Тяжкое бремя соскользнуло с моей души. Я больше не нес на себе роковой ответственности за все, что бы ни случилось на свете. Я не был виноват в ущемленной грыже и не вздрагивал, когда приезжали сани и привозили женщину с поперечным положением, меня не касались гнойные плевриты, требовавшие операции… Я почувствовал себя впервые человеком, объем ответственности которого ограничен какими-то рамками. Роды? Пожалуйста, вон – низенький корпус, вон – крайнее окно, завешенное белой марлей. Там врач-акушер, симпатичный и толстый, с рыженькими усиками и лысоватый. Это его дело. Сани, поворачивайте к окну с марлей! Осложненный перелом – главный врач-хирург. Воспаление легких? В терапевтическое отделение к Павлу Владимировичу.

О, величественная машина большой больницы на налаженном, точно смазанном ходу! Как новый винт по заранее взятой мерке, и я вошел в аппарат и принял детское отделение. И дифтерит и скарлатина поглотили меня, взяли мои дни. Но только дни. Я стал спать по ночам, потому что не слышалось более под моими окнами зловещего ночного стука, который мог поднять меня и увлечь в тьму на опасность и неизбежность. По вечерам я стал читать (про дифтерит и скарлатину, конечно, в первую голову и затем почему-то со странным интересом Фенимора Купера) и оценил вполне и лампу над столом, и седые угольки на подносе самовара, и стынущий чай, и сон, после бессонных полутора лет…

Так я был счастлив в 17-м году зимой, получив перевод в уездный город с глухого вьюжного участка.

Глава 2

Пролетел месяц, за ним второй и третий, 17-й год отошел и полетел февраль 18-го. Я привык к своему новому положению и мало-помалу свой дальний участок стал забывать. В памяти стерлась зеленая лампа с шипящим керосином, одиночество, сугробы… Неблагодарный! Я забыл свой боевой пост, где я один без всякой поддержки боролся с болезнями, своими силами, подобно герою Фенимора Купера выбираясь из самых диковинных положений.

Изредка, правда, когда я ложился в постель с приятной мыслью о том, как сейчас я усну, какие-то обрывки проносились в темнеющем уже сознании. Зеленый огонек, мигающий фонарь… скрип саней… короткий стон, потом тьма, глухой вой метели в полях… Потом все это боком кувыркалось и проваливалось…

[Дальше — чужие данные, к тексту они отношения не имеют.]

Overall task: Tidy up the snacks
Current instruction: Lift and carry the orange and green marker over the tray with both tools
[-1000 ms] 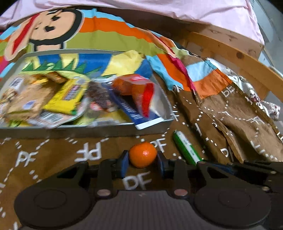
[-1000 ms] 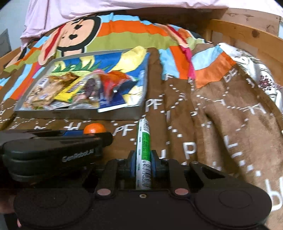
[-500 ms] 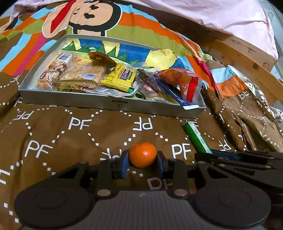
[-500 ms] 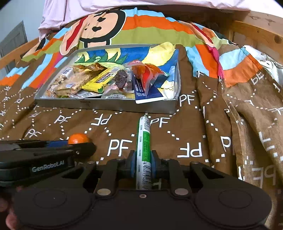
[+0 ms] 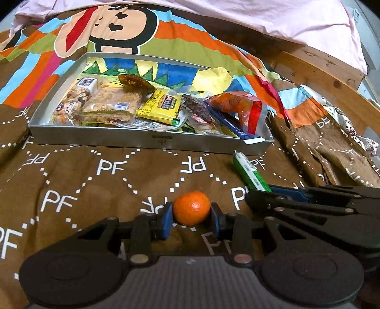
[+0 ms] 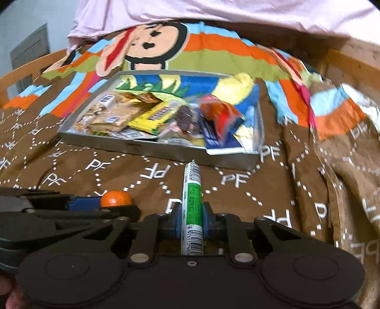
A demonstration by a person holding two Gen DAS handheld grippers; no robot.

«Интересно, кто там сидит сейчас на моем месте?.. Кто-нибудь да сидит… Молодой врач вроде меня… Ну, что же, я свое высидел. Февраль, март, апрель… ну, и, скажем, май – и конец моему стажу. Значит, в конце мая я расстанусь с моим блистательным городом и вернусь в Москву. И ежели революция подхватит меня на свое крыло – придется, возможно, еще поездить… но, во всяком случае, своего участка я более никогда в жизни не увижу… Никогда… Столица… Клиника… Асфальт, огни…»

Так думал я.

«…А все-таки хорошо, что я пробыл на участке… Я стал отважным человеком… Я не боюсь… Чего я только не лечил?! В самом деле? А?.. Психических болезней не лечил… Ведь… верно, нет. Позвольте… А агроном допился тогда до чертей… И я его лечил, и довольно неудачно… Белая горячка… Чем не психическая болезнь? Почитать надо бы психиатрию… Да ну ее… Как-нибудь впоследствии в Москве… А сейчас, в первую очередь, детские болезни… и еще детские болезни… и в особенности эта каторжная детская рецептура… Фу, черт… Если ребенку десять лет, то, скажем, сколько пирамидону ему можно дать на прием? 0,1 или 0,15?.. Забыл. А если три года?.. Только детские болезни… и ничего больше… довольно умопомрачительных случайностей! Прощай, мой участок!.. И почему мне этот участок так настойчиво сегодня вечером лезет в голову?.. Зеленый огонь… Ведь я покончил с ним расчеты на всю жизнь… Ну и довольно… Спать…»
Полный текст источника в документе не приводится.